In any case, in our own society, we have lost that personal level; we foolishly expect honesty to begin and end in the board room, rather than in the heart and root of our society, which of course must be in our homes and schools, in our willingness to honor our God, the totally dynamic and awesome Trinity from which our great civilization has sprung. But we do not. We let ourselves be led by a handful of men who wish, themselves, to be god. They like it. (When I think of the beauty of God and the ugliness of their cruel, proud faces, it makes me want to cry.)

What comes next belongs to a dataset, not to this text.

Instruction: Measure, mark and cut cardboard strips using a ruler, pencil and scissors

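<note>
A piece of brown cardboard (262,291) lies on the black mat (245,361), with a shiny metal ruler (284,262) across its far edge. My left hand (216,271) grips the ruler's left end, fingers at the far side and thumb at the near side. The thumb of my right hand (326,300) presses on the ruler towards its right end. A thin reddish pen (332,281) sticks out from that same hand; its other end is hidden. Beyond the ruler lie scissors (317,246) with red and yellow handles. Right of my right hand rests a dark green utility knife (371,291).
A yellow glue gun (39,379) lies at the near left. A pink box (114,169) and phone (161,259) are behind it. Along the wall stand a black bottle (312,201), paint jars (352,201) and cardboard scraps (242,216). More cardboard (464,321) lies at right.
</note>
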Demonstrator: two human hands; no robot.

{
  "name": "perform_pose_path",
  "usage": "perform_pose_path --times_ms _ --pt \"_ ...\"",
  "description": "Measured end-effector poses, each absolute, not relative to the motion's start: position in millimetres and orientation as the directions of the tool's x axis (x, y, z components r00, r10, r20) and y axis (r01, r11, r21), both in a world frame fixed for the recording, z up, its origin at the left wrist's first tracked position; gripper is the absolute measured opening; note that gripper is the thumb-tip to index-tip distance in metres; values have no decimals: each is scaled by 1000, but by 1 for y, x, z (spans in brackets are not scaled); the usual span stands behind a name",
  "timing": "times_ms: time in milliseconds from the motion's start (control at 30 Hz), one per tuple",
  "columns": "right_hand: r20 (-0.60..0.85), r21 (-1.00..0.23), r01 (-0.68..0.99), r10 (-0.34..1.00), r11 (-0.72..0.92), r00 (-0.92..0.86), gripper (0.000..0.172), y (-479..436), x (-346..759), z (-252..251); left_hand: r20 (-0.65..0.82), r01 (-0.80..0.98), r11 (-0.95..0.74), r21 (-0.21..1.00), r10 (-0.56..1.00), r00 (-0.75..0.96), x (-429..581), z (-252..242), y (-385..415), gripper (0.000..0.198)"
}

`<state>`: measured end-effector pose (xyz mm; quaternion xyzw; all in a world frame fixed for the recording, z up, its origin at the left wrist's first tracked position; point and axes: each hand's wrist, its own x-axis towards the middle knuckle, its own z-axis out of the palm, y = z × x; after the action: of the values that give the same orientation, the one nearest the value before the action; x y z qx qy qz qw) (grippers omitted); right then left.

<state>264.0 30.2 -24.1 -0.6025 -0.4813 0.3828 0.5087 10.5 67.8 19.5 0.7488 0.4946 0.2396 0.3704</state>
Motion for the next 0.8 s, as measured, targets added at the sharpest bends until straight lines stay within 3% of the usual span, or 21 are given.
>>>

So I am arguing that we have to go back, to go forward. There is simply no other possible solution. The ideal that we have, which is health care for all (a wonderful ideal, a necessary ideal for a stable society, an ideal born in Christian civilization) is only possible under some circumstances, circumstances that are both moral and economic, and as it appears to be turning out, we had those circumstances five hundred years ago, but we ‘reformed it.’ The virus of Too Big to Fail began right then, on Henry VIII’s fat paunch, around which men were waiting, had been waiting for some centuries, breaking out of their sleep here and then in medievalism to take a profit, to make a killing, then suppressed by that mean old Catholic Church. They were waiting, and they whispered it in his royal ear: freedom. He meant by it a woman, they meant by it a world open for plunder. And it is their song, still. You’d think we’d learn the words by now and stop whistling it with them.
Restore Catholicism and the ideal and goal of the restoration of the Catholic state. Viva Cristo Rey. Don’t be afraid.